### [TASK DIRECTIONS]
Nothing below is to be printed except the lines between the line holding "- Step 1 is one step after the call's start" and the line holding "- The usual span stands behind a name", inclusive, each exactly as it appears.

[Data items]
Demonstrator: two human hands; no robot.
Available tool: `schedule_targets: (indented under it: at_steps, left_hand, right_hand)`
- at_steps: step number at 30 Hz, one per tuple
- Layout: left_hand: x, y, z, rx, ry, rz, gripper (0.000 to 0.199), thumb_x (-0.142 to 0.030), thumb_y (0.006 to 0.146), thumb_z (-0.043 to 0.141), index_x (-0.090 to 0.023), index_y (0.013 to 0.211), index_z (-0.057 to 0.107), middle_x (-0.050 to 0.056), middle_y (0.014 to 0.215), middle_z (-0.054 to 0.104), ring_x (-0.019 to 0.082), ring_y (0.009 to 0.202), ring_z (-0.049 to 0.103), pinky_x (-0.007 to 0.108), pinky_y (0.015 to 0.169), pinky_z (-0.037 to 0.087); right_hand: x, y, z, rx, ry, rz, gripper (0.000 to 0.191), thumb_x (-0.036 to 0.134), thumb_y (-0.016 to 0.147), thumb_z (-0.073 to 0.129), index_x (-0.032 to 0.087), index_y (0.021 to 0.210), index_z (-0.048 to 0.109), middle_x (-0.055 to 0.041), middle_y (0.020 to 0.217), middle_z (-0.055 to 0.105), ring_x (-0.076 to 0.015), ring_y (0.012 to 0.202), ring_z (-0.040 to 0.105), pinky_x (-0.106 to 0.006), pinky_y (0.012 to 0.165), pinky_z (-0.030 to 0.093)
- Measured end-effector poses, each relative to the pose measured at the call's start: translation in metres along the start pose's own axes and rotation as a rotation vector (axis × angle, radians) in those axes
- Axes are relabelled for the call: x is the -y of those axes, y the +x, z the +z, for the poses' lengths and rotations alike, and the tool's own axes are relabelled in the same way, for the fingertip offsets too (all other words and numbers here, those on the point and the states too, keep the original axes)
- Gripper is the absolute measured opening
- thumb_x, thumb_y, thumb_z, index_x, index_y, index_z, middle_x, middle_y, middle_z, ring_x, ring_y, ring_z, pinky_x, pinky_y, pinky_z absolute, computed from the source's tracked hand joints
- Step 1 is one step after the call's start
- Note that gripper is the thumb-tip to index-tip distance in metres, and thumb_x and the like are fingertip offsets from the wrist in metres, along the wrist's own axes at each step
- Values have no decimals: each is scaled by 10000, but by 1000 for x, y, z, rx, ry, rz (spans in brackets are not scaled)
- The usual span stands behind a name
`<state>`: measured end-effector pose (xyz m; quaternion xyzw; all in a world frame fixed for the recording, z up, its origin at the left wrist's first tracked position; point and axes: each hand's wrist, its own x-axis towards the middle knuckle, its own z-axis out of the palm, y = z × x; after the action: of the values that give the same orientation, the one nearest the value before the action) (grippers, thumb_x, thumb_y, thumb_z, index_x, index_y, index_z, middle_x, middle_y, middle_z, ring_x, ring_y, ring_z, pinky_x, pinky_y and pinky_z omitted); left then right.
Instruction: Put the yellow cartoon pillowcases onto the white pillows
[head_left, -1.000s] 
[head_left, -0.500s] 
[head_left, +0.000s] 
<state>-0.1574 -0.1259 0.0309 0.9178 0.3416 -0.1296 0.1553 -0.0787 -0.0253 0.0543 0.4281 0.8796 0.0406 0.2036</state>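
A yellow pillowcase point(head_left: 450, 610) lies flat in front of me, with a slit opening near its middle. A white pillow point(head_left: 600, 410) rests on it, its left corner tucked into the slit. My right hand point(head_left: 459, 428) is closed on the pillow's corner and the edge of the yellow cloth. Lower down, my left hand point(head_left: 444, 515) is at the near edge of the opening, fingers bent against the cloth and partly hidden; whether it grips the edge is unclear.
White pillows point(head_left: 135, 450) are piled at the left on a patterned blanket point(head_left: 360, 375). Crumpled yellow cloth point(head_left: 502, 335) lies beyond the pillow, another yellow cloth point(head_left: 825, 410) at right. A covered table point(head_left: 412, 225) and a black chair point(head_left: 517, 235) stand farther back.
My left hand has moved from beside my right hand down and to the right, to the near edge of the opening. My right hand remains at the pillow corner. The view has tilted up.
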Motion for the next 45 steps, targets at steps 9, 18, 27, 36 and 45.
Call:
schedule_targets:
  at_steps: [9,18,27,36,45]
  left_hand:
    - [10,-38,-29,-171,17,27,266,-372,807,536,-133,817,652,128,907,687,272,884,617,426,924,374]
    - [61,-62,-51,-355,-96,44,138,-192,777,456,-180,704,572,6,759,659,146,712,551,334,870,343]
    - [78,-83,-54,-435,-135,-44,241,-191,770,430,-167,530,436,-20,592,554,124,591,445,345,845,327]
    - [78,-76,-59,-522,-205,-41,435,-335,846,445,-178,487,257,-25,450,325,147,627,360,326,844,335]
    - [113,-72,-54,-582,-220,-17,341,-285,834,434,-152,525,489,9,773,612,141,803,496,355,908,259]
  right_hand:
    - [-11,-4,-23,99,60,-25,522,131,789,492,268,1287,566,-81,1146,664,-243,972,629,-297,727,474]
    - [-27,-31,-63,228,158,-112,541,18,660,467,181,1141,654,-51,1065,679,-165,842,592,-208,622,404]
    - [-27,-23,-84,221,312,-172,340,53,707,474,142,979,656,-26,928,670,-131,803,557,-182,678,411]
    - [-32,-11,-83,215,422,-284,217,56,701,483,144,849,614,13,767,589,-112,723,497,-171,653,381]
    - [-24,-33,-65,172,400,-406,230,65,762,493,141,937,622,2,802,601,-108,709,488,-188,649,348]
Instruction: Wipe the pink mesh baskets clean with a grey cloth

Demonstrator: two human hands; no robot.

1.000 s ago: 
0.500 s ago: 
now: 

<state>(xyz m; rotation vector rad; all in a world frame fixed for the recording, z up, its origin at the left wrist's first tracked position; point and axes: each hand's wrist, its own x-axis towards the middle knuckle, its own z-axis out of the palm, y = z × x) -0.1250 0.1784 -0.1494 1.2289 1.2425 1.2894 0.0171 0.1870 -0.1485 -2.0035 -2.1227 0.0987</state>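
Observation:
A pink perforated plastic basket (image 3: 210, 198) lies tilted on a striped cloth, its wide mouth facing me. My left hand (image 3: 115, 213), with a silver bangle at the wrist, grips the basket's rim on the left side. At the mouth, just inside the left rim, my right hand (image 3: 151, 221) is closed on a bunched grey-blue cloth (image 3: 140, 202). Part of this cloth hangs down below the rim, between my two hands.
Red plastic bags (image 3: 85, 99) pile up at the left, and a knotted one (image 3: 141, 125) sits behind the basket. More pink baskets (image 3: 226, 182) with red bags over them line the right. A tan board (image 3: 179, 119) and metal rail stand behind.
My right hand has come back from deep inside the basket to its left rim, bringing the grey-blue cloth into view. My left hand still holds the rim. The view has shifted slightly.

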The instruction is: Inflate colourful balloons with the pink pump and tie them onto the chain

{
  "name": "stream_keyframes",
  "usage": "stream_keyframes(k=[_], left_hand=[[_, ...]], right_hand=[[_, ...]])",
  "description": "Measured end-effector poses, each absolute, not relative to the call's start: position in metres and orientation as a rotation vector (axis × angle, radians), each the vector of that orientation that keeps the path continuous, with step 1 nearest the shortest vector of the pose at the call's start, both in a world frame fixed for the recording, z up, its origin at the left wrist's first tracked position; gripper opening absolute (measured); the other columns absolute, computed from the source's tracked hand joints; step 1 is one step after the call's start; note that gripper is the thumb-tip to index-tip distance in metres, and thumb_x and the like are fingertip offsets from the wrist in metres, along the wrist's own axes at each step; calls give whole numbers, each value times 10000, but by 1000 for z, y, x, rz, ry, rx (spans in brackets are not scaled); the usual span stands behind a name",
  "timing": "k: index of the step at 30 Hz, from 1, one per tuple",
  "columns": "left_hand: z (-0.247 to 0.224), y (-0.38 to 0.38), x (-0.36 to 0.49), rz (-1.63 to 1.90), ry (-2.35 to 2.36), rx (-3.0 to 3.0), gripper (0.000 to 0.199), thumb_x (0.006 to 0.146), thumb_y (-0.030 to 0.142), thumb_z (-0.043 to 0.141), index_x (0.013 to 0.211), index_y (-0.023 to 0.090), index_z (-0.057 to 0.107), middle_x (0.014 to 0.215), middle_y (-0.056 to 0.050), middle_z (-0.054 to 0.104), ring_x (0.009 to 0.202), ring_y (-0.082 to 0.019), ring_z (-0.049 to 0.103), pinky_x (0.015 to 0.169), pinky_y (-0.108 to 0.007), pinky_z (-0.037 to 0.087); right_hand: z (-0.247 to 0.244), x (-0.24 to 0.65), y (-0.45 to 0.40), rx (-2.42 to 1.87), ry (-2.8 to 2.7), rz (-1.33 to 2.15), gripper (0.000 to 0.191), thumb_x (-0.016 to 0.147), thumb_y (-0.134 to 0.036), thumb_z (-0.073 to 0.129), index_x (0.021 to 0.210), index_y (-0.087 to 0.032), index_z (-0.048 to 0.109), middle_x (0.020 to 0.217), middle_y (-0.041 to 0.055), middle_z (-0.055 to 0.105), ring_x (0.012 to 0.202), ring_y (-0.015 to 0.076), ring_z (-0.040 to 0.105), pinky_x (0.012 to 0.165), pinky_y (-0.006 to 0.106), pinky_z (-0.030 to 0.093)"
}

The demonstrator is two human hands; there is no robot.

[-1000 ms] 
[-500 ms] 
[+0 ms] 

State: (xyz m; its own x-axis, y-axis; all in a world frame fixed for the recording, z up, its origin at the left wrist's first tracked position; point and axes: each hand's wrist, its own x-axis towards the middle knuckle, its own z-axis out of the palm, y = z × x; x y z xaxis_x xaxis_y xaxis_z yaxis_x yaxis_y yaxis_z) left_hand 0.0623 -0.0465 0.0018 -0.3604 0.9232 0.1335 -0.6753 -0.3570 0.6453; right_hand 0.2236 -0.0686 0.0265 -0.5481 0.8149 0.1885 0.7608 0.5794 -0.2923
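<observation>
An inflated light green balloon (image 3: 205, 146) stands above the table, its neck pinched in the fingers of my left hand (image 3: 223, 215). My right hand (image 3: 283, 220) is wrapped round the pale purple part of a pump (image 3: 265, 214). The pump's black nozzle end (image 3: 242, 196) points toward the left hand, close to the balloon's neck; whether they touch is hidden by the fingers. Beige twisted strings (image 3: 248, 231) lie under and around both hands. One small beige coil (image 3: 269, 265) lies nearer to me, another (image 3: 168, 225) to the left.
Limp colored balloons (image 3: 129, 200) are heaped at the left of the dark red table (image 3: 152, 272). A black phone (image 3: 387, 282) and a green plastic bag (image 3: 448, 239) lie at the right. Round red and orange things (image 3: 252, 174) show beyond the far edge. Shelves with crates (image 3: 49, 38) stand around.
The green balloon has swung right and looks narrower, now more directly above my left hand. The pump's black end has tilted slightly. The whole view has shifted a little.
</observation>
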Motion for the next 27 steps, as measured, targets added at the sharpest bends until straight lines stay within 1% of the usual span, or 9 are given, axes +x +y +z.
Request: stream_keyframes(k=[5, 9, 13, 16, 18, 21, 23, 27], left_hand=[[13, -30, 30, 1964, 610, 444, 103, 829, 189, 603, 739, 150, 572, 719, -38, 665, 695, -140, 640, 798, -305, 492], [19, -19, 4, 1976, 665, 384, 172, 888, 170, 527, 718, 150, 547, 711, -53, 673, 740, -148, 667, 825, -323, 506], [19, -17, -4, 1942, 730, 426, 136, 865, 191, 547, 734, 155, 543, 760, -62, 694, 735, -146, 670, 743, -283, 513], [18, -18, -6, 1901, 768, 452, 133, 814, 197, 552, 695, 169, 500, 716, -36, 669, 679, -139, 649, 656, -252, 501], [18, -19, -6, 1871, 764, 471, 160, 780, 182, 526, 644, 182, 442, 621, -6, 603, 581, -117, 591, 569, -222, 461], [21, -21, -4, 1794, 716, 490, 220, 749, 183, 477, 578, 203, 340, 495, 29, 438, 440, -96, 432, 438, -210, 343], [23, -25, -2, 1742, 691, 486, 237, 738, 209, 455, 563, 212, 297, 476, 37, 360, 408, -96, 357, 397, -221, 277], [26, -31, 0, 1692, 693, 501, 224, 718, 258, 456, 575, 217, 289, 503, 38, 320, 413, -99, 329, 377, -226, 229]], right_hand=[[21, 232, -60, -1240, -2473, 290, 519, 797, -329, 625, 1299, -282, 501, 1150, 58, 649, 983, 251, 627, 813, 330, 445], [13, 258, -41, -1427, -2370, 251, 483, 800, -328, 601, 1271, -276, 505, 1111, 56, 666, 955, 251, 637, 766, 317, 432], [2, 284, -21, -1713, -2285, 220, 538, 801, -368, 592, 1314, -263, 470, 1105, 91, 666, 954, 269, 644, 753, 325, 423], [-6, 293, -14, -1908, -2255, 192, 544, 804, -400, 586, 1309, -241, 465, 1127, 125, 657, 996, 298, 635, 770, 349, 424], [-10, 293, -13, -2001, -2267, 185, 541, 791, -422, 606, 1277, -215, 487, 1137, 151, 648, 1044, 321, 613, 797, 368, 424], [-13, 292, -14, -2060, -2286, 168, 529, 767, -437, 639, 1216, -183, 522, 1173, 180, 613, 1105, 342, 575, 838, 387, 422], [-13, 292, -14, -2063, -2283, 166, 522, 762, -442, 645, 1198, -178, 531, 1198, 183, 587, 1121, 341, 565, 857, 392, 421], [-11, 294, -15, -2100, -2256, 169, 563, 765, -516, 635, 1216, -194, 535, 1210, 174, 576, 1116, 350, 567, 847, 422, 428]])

### [SOLUTION TO THE PROBLEM]
- Step 1 is one step after the call's start
- Note that gripper is the thumb-tip to index-tip distance in metres, and thumb_x and the like are fingertip offsets from the wrist in metres, along the wrist's own axes at each step
- Values have no decimals: each is scaled by 10000, but by 1000 for x, y, z, rx, ry, rz (spans in brackets are not scaled)
- The usual span stands behind a name

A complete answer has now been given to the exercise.